In a move that has eroded U.S.-China relations even further, Trump threatened tariffs on another $267 billion worth of Chinese goods. With the U.S. already poised to slap tariffs on $200 billion worth of Chinese goods and Beijing reiterating threats to fight back, the U.S.-China trade war could reach dangerous heights. The growing fears of an all-out tit-for-tat trade war between the world’s two largest economies are likely to fuel risk aversion, ultimately punishing global stocks and emerging markets.
Focussing on emerging markets, weakness is set to remain a recurring theme amid global trade tensions, a broadly stronger Dollar and prospects of higher U.S. interest rates. With turmoil in Turkey and Argentina triggering contagion fears, appetite for emerging market assets and currencies is likely to continue diminishing.
In the EM currency space, the outlook remains tilted to the downside in the near term, especially for those currencies with high current account deficits.
In the commodity markets, Gold has again struggled to find any support, despite escalating U.S.-China trade tensions denting investor confidence and promoting risk aversion.
The bearish price action witnessed in recent weeks continues to highlight how Gold’s trajectory remains heavily influenced by the Dollar’s performance.
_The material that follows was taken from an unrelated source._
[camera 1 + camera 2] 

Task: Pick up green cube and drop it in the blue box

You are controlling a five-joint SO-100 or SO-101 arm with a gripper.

With King Dollar spoiled by expectations of higher U.S. interest rates and safe-haven demand, this could mean nothing but pain and misery for zero-yielding Gold. It is worth noting that the Dollar has snatched away a fair chunk of Gold’s safe-haven allure with investors turning to the Dollar in times of uncertainty.
Focusing on the technical picture, bears wrested back control after prices secured a weekly close below the $1,200 psychological level. Sustained weakness below this level could encourage a decline towards $1,180.